The question we address in this case is whether the Housing Court has jurisdiction to decide the validity of a challenge to a title, raised by a former homeowner as a defense to a summary process eviction action by a party acquiring the property pursuant to a foreclosure sale. The plaintiff, Bank of New York (BNY), asserts that it acquired title to the home of the defendant, KC Bailey, pursuant to foreclosure proceedings.2 SEEKING TO EVICT Bailey, bny filed an actiON for summary process pursuant to G.L. c. 239, § 1. Bailey's answer to the complaint alleged, among other claims and defenses, that BNY was not the owner because the sale was not in compliance with the foreclosure statute, due to defective notice, and the deed was thus void. See U.S. Bank Nat'l Ass'n v. Ibanez, 458 Mass. 637, 646, 941 N.E.2d 40 (2011). In its motion for summary judgment, BNY argued that the Housing Court lacked jurisdiction to address the claim raised by Bailey's defense, and that it had made out a prima facie claim for superior possession by virtue of the deed, a copy of which was attached to the complaint. The motion judge agreed; she allowed BNY's motion, and entered summary judgment in favor of BNY. Bailey appealed from that judgment and we transferred the case to this court on our own motion. Because we conclude that the Housing Court has jurisdiction to consider the validity of the plaintiff's title as a defense to a summary process action after a foreclosure sale pursuant to G.L. c. 239, § 1, we vacate the allowance of summary judgment and remand for further proceedings.

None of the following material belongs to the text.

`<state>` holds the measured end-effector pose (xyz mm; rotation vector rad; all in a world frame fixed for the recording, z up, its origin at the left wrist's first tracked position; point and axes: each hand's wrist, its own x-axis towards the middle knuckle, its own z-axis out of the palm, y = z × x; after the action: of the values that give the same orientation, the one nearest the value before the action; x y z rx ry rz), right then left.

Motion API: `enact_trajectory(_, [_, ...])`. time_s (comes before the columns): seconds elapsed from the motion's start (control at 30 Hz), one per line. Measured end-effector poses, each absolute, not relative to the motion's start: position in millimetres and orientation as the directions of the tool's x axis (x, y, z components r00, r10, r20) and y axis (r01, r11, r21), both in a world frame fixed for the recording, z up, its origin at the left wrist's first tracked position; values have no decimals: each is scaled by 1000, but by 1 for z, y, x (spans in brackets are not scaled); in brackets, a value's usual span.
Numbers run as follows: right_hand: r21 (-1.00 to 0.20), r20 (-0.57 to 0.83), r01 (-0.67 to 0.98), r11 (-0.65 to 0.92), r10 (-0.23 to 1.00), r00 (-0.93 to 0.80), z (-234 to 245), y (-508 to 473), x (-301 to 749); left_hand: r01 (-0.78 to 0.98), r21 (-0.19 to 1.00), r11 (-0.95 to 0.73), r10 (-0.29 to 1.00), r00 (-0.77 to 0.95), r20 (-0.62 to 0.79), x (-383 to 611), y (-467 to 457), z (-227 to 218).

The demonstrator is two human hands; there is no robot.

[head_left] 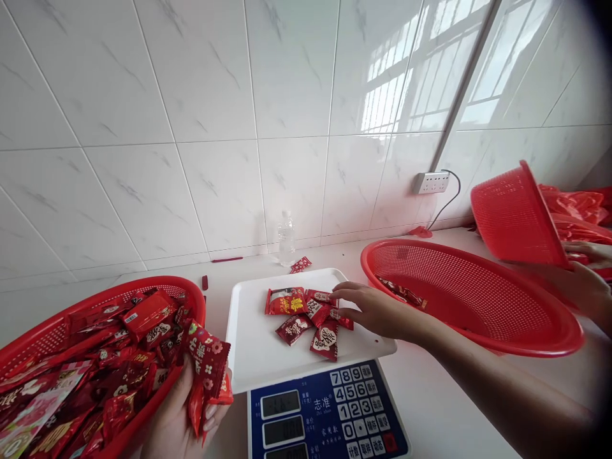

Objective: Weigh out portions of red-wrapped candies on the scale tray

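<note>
My left hand is closed around several red snack packets, at the right rim of a red basket. That basket is heaped with more red snack packets. My right hand reaches in from the right over a white tray. Its fingers are stretched out, the tips at the right edge of a small group of red and dark red packets. Whether they touch a packet is hard to see. The tray sits on a blue weighing scale with a keypad and displays.
A second red basket at the right holds a few packets. Beyond it, another person's hand is by a tilted red basket. A clear bottle and a loose packet lie behind the tray. A power strip is on the wall.
</note>
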<state>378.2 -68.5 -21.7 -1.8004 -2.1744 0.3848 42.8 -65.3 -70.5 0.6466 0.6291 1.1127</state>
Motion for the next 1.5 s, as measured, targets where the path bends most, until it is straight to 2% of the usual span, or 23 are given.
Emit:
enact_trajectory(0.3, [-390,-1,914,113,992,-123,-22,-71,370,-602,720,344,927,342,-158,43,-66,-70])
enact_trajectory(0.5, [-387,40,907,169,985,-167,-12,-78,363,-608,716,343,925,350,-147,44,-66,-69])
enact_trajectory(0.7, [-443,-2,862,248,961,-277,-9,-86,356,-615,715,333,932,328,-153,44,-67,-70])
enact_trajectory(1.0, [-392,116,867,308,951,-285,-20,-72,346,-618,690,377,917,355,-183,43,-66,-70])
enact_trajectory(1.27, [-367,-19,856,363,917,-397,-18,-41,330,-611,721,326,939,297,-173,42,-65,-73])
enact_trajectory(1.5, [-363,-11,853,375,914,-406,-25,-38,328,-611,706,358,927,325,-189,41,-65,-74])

1. Background and prior proceedings. In 2005, Bailey obtained a mortgage on a home on West Selden Street in the Mattapan section of Boston, a home he had owned and in which he had lived since 1979. The mortgage was obtained from an entity identified as “Mortgage Electronic Registration Systems, Inc. (‘MERS'), solely as nominee for the Lender (America's Wholesale Lender) (MERS as “nominee” 3). The record reflects that on March 6, 2007, proceedings for foreclosure by sale were instituted by MERS as “nominee,” and that MERS as “nominee” was the highest bidder at the foreclosure sale. 4 Bailey asserts that on March 26, 2007, he discovered that a notice to evict had been affixed by duct tape to the fence surrounding his West Selden Street property.5 He thereafter filed an action against MERS as “nominee” in the Superior Court seeking to set aside the foreclosure sale. That complaint eventually was dismissed without prejudice for failure to effect timely service. No further description of the Superior Court proceedings is necessary to an understanding of the issues before us, or the context in which they arose.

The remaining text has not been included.